Whatsmore, just to hit you with another terrifying apocalyptic type true terror alert (that they might dumbstruck you out of what clear senses and compose that you might still retain America) after rolling out Sarah Palin in 2008...this years object of political terror is Paul Ryan for those who have sitting on the fence.

Pangolin said...

A good article but a lot of fail here in the comment thread. Romney's campaign in riffing on Calvinism but his core, what he grew up with, was an explicitly racist Mormon church that espouses and enforces a strictly, patriarchal, hierarchical and caste structured social order.

The criticisms here of President Obama ignore the fact that he had a single month between the late seating of Al Franken in the U.S. Senate and the death of Ted Kennedy in which he had bare House and Senate majorities to work with.

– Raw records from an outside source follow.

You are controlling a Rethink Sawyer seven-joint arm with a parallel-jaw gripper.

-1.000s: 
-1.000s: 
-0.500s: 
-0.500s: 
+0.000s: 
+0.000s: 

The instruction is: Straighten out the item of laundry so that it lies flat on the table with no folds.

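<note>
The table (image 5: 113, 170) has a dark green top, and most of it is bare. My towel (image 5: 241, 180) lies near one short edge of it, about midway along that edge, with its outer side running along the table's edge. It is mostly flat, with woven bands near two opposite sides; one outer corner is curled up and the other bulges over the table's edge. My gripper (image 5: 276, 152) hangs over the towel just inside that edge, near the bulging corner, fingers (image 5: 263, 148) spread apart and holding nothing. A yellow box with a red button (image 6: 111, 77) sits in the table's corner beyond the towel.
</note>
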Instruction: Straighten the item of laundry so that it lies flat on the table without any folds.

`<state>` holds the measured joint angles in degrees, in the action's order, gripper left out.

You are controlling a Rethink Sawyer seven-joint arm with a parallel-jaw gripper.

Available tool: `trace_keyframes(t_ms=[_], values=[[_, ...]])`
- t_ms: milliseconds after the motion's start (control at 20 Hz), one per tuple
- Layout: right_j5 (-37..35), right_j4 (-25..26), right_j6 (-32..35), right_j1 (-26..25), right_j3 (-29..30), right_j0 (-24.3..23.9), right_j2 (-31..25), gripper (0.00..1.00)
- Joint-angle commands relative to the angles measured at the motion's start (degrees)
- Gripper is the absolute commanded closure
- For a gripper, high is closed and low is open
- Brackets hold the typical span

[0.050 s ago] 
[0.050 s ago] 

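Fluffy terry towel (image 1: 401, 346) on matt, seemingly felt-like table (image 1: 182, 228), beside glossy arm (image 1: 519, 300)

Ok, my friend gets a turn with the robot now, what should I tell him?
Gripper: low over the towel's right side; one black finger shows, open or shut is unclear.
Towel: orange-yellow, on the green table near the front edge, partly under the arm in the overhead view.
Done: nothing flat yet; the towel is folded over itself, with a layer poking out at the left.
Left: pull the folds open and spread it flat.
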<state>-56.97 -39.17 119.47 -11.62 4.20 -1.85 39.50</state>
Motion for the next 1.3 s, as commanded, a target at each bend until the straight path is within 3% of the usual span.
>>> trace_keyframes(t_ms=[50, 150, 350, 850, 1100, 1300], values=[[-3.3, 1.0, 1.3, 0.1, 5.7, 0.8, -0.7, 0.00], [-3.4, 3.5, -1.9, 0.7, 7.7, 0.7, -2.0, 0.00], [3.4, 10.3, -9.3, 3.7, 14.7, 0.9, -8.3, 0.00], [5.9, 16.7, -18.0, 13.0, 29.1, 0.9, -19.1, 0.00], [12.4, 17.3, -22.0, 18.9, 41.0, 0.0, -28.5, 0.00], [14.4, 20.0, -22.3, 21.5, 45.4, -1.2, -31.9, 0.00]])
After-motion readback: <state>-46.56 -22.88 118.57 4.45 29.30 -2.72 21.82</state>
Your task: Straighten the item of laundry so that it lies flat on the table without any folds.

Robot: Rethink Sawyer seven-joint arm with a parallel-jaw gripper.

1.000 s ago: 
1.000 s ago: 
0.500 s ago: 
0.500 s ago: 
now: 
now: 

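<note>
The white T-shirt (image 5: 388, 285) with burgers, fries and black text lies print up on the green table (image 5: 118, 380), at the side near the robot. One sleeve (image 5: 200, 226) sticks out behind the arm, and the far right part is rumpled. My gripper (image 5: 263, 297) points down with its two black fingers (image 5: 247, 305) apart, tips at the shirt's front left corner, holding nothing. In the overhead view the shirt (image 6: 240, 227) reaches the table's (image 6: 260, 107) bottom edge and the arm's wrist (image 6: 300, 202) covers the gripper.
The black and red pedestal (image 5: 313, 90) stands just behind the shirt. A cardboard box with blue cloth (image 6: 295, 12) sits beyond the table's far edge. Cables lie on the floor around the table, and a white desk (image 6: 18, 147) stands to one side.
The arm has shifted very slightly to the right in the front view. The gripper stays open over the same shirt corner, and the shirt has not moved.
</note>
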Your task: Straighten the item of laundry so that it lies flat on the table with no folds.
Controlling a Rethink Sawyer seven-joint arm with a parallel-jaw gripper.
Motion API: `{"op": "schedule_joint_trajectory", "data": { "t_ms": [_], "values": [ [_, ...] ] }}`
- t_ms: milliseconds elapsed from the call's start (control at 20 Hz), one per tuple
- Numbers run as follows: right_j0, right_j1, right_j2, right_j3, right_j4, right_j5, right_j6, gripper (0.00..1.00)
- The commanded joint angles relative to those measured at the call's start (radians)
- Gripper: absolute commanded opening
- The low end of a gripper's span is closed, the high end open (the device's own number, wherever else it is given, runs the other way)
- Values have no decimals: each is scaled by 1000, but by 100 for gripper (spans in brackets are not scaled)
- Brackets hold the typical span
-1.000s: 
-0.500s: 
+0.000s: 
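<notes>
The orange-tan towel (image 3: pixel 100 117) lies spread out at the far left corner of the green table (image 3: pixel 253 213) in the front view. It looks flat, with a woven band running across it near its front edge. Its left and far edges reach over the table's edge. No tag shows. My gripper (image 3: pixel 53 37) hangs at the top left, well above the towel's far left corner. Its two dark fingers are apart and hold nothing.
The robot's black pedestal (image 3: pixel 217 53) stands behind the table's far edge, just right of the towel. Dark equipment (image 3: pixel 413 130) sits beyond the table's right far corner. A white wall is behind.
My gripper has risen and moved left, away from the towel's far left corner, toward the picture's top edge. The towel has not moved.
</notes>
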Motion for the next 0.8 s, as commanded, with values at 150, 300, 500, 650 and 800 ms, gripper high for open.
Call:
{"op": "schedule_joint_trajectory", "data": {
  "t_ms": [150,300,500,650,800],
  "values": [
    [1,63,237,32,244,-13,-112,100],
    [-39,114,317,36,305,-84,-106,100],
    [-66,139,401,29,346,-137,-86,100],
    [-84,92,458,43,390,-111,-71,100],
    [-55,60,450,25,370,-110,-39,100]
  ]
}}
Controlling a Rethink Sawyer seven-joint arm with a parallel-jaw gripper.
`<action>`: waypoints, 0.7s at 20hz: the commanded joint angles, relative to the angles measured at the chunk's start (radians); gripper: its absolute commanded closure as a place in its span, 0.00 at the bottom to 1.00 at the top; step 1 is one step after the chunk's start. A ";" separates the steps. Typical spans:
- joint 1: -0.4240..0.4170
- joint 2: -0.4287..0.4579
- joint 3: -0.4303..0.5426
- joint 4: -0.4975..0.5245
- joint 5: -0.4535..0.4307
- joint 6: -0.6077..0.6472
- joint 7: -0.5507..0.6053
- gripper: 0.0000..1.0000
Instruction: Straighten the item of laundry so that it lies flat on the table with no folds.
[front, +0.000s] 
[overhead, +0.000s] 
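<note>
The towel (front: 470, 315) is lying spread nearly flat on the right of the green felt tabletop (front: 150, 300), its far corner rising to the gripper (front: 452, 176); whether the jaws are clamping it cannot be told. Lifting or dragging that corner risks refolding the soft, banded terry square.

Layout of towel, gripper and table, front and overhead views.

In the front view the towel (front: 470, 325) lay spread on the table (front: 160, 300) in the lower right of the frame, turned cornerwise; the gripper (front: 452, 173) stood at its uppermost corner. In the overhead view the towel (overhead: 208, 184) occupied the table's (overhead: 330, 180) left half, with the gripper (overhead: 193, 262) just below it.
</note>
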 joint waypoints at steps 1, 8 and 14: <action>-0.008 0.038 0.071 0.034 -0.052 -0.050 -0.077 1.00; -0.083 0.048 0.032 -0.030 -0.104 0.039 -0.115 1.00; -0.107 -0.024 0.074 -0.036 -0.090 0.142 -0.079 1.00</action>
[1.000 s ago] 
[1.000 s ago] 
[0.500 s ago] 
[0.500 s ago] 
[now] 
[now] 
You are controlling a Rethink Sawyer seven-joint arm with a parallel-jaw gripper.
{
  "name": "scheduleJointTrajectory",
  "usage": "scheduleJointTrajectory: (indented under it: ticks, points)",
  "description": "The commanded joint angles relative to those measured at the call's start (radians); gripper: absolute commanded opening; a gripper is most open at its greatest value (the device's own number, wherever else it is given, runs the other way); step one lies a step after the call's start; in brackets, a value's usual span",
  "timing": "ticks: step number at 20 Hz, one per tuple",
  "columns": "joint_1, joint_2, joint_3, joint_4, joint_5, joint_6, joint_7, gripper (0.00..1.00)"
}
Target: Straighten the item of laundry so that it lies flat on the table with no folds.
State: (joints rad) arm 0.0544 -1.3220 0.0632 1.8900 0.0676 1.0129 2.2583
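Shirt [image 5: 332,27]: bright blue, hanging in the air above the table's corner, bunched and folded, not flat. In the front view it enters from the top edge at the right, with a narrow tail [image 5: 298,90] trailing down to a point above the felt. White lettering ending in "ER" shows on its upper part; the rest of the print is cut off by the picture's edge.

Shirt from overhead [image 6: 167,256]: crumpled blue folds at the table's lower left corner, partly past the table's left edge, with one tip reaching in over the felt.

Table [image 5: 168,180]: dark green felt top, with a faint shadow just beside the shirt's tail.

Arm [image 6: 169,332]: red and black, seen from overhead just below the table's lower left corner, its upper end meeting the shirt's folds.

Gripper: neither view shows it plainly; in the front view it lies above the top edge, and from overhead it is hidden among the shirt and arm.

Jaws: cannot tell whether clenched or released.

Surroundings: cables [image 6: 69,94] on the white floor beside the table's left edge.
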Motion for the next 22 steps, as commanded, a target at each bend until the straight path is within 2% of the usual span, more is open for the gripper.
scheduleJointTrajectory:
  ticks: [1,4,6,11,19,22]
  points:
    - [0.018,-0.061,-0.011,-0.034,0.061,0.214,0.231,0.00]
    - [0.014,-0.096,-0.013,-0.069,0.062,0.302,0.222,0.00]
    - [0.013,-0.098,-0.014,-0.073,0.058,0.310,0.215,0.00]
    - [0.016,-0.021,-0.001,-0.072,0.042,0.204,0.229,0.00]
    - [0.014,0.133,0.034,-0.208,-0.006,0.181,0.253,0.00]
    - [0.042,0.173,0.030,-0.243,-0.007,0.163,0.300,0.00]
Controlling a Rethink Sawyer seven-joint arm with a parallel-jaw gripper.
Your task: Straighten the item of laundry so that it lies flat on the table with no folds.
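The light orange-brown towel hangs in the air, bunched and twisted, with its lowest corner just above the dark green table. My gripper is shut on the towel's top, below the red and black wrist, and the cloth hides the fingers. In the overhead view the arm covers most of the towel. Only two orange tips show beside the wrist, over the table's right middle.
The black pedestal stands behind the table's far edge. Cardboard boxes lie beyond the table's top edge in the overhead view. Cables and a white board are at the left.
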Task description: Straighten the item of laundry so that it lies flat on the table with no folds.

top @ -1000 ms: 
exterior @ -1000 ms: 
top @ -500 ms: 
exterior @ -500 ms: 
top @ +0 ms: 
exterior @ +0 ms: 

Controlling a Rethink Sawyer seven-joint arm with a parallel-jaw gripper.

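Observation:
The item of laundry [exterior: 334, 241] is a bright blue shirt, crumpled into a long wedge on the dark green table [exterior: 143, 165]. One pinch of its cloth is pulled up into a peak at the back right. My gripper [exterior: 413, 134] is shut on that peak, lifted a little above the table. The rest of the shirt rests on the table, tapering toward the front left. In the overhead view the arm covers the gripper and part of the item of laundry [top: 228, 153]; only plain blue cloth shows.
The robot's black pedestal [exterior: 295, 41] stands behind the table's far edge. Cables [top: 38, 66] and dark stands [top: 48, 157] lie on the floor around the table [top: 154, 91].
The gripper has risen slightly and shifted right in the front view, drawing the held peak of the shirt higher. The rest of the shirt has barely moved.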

The Republican Party, which has become demonically possessed by the soul of the Old South has no moral problems with destroying the nation if they cannot control it. Mitch McConnell said publicly that the #1 republican priority is destroying President Obama. Rick Perry, Governor of Texas hints repeatedly that Texas is ready to secede from the Union again which can hardly be called dog-whistle racism anymore.

This is waaay beyond the rich guys getting another run at the moneypots and well into a cold Civil War.

CNu said...

clutching him pearls...,

Could you have thrown a little Cleon Skousen in there for dramatical flair?

Nah Pangolin, not buying that weak-as-hell post hoc rationalization of Double-O's first term epic fail. If you don't stand for anything, then you'll fall for anything - I'm not falling for anymore of the rorschachian's banksterish warsocialism and voracious consumption of the frayed and threadbare remains of black moral capitol.

As for a civil war, laissez l'bon temps roulez..., let's get those red beans cooking!!!

CNu said...

Non-prosecution of Goldman Sachs - Prime example of lack of presidential leadership and complete lack of testicular fortitude.